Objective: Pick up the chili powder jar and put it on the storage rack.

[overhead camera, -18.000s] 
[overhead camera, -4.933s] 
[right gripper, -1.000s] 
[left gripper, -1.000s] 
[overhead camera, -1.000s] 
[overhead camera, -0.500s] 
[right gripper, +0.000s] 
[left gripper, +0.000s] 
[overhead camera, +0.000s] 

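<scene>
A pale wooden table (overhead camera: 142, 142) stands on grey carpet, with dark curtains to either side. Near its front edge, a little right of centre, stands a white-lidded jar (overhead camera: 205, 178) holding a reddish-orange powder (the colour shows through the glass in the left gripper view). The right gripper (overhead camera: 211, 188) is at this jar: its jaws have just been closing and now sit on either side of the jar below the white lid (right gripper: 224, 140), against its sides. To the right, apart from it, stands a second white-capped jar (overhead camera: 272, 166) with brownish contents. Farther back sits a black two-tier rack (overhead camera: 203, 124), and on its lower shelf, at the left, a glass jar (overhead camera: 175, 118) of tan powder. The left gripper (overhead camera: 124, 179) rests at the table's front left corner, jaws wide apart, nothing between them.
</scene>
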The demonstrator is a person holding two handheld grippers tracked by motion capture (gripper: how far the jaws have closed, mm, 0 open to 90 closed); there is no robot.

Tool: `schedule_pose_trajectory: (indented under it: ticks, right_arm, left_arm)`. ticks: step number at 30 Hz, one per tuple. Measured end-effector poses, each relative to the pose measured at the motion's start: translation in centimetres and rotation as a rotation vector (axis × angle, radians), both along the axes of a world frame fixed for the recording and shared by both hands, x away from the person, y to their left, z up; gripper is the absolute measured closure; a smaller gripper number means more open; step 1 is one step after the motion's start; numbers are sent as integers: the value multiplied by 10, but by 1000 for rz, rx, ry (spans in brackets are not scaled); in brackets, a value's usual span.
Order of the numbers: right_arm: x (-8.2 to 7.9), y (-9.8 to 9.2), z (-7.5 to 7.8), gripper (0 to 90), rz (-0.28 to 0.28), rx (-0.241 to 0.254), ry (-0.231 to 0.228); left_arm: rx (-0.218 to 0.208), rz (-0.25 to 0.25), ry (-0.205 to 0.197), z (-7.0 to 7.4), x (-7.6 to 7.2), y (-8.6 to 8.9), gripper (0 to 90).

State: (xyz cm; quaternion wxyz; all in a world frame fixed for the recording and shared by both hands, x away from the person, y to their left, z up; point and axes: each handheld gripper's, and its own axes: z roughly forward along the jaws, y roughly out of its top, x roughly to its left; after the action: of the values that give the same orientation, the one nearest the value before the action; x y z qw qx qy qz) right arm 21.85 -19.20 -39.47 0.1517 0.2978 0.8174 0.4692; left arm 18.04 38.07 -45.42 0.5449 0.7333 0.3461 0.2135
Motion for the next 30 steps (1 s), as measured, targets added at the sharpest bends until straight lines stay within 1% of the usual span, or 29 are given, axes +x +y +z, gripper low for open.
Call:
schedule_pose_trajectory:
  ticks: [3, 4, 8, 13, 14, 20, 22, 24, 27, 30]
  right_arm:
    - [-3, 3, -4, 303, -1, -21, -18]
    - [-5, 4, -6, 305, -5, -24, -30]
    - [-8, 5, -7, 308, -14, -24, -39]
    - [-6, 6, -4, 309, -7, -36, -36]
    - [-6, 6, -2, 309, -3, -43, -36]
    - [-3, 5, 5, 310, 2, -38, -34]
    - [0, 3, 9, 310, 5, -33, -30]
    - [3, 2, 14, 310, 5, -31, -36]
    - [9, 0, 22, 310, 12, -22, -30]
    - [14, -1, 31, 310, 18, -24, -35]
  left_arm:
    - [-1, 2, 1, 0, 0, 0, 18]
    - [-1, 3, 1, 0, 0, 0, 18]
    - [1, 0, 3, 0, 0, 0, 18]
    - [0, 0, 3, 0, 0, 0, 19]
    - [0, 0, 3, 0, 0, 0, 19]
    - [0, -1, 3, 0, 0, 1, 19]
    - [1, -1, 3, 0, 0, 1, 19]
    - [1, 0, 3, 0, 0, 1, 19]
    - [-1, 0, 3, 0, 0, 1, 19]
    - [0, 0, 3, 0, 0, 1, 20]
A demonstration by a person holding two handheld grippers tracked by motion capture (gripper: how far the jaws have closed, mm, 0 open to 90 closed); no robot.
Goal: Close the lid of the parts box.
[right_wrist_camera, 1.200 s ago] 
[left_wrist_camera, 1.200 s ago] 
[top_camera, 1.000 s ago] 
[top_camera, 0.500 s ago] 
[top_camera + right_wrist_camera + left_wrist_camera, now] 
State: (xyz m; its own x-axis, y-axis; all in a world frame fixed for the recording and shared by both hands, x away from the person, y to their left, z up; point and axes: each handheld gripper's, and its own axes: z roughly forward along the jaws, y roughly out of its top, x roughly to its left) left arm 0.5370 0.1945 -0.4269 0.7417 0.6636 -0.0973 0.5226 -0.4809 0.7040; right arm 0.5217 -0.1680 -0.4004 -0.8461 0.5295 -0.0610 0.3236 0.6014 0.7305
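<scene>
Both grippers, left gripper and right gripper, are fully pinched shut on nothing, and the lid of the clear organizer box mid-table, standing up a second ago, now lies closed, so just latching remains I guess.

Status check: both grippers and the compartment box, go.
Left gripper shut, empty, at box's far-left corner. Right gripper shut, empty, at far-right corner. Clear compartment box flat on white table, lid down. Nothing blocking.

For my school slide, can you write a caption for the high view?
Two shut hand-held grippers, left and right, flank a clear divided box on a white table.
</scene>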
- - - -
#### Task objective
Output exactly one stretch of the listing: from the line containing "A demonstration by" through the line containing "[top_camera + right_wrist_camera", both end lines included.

#### Problem solution
A demonstration by a person holding two handheld grippers tracked by motion capture (gripper: how far the jaws have closed, mm, 0 open to 90 closed); no robot.
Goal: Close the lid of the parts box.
[right_wrist_camera, 1.200 s ago] 
[left_wrist_camera, 1.200 s ago] 
[top_camera, 1.000 s ago] 
[top_camera, 0.500 s ago] 
[top_camera + right_wrist_camera + left_wrist_camera, now] 

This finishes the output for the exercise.